At the expense of security you can remove 25519 as a valid KEX which might work around this problem.

I'll try to explain what has changed. Here there are 2 seperate projects - HASS.io and HA. I have no experience with HASS.io - I run the HA Docker install which has a working X25519.

  • The 'change' at the heart of this -> aiossh was upgraded to 1.15.1 in the latest HASS.io image

    • If HA pins every dependency fully - this was a manual decision to upgrade

    • If HA only pins direct dependencies (i think this is the case) then it just so happened that 1.15.1 came out and was pulled into the next HASS.io docker image (without any human making a change)

  • This release drops its pynacl dependency in favour of cryptography. I believe cryptography was an existing dependency, so on paper this meant aiossh was easier to install and easier to support - it now pulls in less crypto libraries than it used to, and the version it used was already new enough to support X25519, and the cryptography team have a very active security team watching out for security bugs.
  • Home Assistant uses cryptography 2.3.1. This is new enough to support X25519. In fact, 2.0.0 from 2016 is also new enough to support X25519, too.
  • Ubuntu, Debian, Raspbian and the HA docker container homeassistant/home-assistant use glibc as their libc implementation. That combined with their up to date python stack means that when installing cryptography it uses the manylinux1 wheel version of the package. This is the modern version of a python package and is pre-compiled. Any macOS users would also get a pre-compiled mac wheel.
  • The Travis CI system the team use to run tests automatically on every commit also uses a version of Linux that supports manylinux1 wheels.
  • The manylinux1 wheel standard is designed so even 10 year old Linux systems can still install modern python packages. cryptography will work as a wheel on 10 year old linux systems too, by shipping an internal copy of openssl to use instead of the out of date one on the host. This only works with glibc. This is why they suggest you prefer the wheel wherever you can.
  • AIUI, you use hass.io. From helping other users i've found this is an Alpine Linux based system. I use it for my $dayjob. But rather than use glibc it uses musl. This means its incompatible with wheels and has to use the legacy python package format, something called an sdist. In this case the sdist has to be compiled from source code. This works without error (at build time) and most cryptography features still work, but a handful only work if the operating system has a new enough openssl version.
  • Again, Ubuntu/Debian/Raspbian and the standalone HA docker container have an OpenSSL that is new enough for X25519 to work. OpenSSL 1.1.0 was released in Aug 2016 with X25519 support. But Alpine Linux 3.8 has the latest bug fix release of the 1.0.x series. This still gets security fixes, but not features changes, and stops getting updated this year. This is what hass.io uses.
  • Alpine 3.9 was released a couple of days ago. This has a new enough version of OpenSSL for cryptography to be fully functional. This code will just start working when hass.io switches to Alpine 3.9. This is in progress, i believe, but might not happen immediately because it needs testing.
  • One of the workarounds was to pull in pynacl dependency ourselves. This didn't work I think because the old pynacl code was completely removed (I haven't looked).
  • I think the current workaround is to pin the aiossh version explicitly at an old version. This is the one that should be in the next release. It's a temporary bodge and until HA can switch to a proper version of OpenSSL we are blocked from receiving aiossh security updates. Again i'm speculating, this could do with fact checking. @kennedyshead?

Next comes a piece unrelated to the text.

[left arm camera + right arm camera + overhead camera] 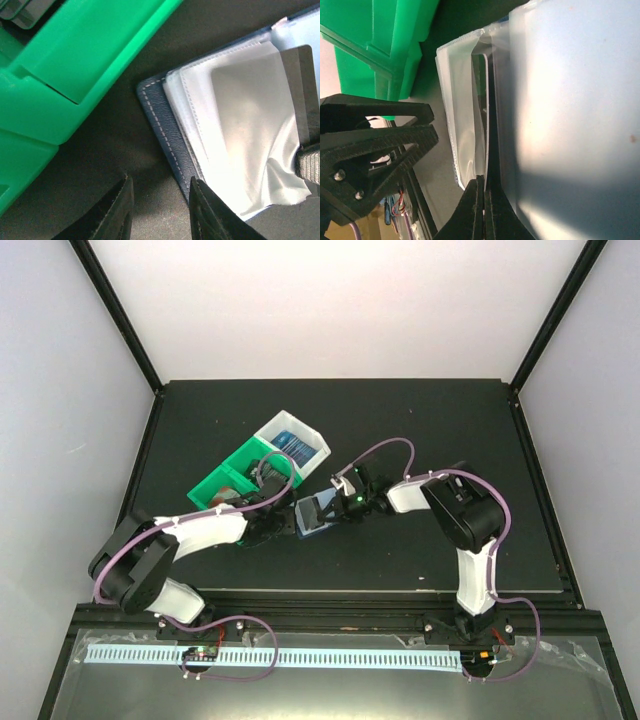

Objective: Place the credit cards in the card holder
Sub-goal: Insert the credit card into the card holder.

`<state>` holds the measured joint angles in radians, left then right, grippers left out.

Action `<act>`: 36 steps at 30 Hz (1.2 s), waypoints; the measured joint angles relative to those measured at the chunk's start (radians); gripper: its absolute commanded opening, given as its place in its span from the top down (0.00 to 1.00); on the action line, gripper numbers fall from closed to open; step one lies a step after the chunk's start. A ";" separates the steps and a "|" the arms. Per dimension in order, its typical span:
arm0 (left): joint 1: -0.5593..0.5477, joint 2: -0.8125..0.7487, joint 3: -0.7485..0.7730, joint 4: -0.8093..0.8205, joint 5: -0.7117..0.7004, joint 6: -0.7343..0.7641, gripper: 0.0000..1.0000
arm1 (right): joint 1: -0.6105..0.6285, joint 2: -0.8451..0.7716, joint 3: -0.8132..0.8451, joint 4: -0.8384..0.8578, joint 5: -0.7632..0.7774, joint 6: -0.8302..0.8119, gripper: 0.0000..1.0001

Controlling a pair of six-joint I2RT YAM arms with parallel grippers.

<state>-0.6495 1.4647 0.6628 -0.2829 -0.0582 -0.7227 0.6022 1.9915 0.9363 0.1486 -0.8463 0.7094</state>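
The card holder lies open on the dark table, its clear sleeves facing up. In the left wrist view its dark blue stitched edge and pale sleeves show. My right gripper is shut on a thin dark card, seen edge-on, whose far end is inside a clear sleeve; the card also shows in the left wrist view. My left gripper is open and empty, low over the table at the holder's left corner, with its right finger at the holder's edge. More cards, blue, lie in the bin's white compartment.
The green-and-white bin stands just behind and left of the card holder, close to my left gripper; its green wall fills the upper left of the left wrist view. The left gripper's frame shows at the left of the right wrist view.
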 measured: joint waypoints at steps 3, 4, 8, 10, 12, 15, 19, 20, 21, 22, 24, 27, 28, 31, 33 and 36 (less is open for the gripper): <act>0.000 -0.006 0.000 -0.001 -0.013 -0.010 0.72 | -0.013 -0.002 0.012 -0.045 -0.009 -0.032 0.99; 0.000 -0.006 0.000 -0.001 -0.016 -0.012 0.73 | -0.015 -0.002 0.018 -0.061 -0.013 -0.042 0.99; 0.000 -0.005 0.000 -0.002 -0.021 -0.014 0.75 | -0.016 -0.002 0.044 -0.113 -0.025 -0.078 0.99; 0.000 -0.003 0.000 -0.001 -0.021 -0.014 0.76 | -0.016 0.002 0.061 -0.142 -0.028 -0.095 0.99; 0.000 0.002 0.000 0.000 -0.021 -0.014 0.77 | -0.016 0.006 0.074 -0.163 -0.029 -0.107 0.99; 0.000 0.019 0.000 -0.001 -0.020 -0.014 0.79 | -0.016 0.017 0.101 -0.198 -0.031 -0.127 0.99; 0.000 0.026 0.000 0.003 -0.020 -0.014 0.80 | -0.016 0.031 0.130 -0.233 -0.031 -0.153 0.99; 0.000 0.027 0.000 0.003 -0.021 -0.014 0.80 | -0.016 0.035 0.137 -0.240 -0.031 -0.158 0.98; 0.000 0.028 0.000 0.005 -0.021 -0.014 0.80 | -0.016 0.040 0.146 -0.249 -0.032 -0.165 0.98; 0.000 0.029 0.000 0.005 -0.020 -0.014 0.81 | -0.016 0.043 0.153 -0.255 -0.032 -0.171 0.98; 0.000 0.031 0.001 0.009 -0.020 -0.013 0.81 | -0.014 0.053 0.169 -0.270 -0.034 -0.182 0.98; 0.000 0.039 0.005 0.018 -0.020 -0.012 0.81 | -0.009 0.068 0.194 -0.289 -0.033 -0.200 0.97; 0.000 0.041 0.006 0.019 -0.020 -0.011 0.82 | -0.008 0.070 0.198 -0.293 -0.032 -0.204 0.97; 0.000 0.046 0.009 0.021 -0.020 -0.009 0.83 | -0.004 0.071 0.211 -0.309 -0.024 -0.217 0.96; 0.000 0.049 0.011 0.022 -0.020 -0.007 0.83 | -0.002 0.071 0.214 -0.311 -0.012 -0.222 0.93; 0.000 0.050 0.012 0.022 -0.020 -0.003 0.82 | 0.002 0.062 0.208 -0.310 0.016 -0.225 0.86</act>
<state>-0.6491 1.5143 0.6750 -0.2611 -0.0784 -0.7258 0.6037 2.0533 1.1442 -0.1612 -0.8303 0.4839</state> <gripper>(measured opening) 0.176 0.079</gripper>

So TL;DR. Upstream of upstream dependency does new release trying to make it easier to install/support. It gets included in next HASS.io release. Alpine is incompatible with wheels, so compiles against Alpine OpenSSL library. Alpine OpenSSL is too old to do X25519. Suddenly it breaks, even if no code had changed.

So the code is still there and still works, but the operating system side isn't compatible if you use HASS.io. Hopefully the newest workaround will work, and either way HASS.io know Alpine 3.9 is out and its on their todo. In the mean time the manual Docker and manual venv installations of HA will still work.

Hopefully this helps explain the current situation. I'm stuck waiting for Alpine 3.9 based HASS.io myself for a different component that also needs X25519.

wow - thanks for that uber-comprehensive explanation @Jc2k. I am using hass.io. I also use alpine-based docker images all over the place, so familiar with musl and its constraints.

so basically, dependency-hell - got it.

What @Jc2k said <3 (Thanx mate!)

There is however a freeze forr V1.15.0 in aioasuswrt atm. As soon as next Hass.io is released I will remove that

DISCLAMER: DO NOT USE THIS IF YOU DONT KNOW WHAT YOU ARE DOING.

And if you want to you can add REQUIREMENTS = ['aioasuswrt==1.1.20', 'aiossh==1.15.0'] to the component (replace current REQUIREMENTS and it will work)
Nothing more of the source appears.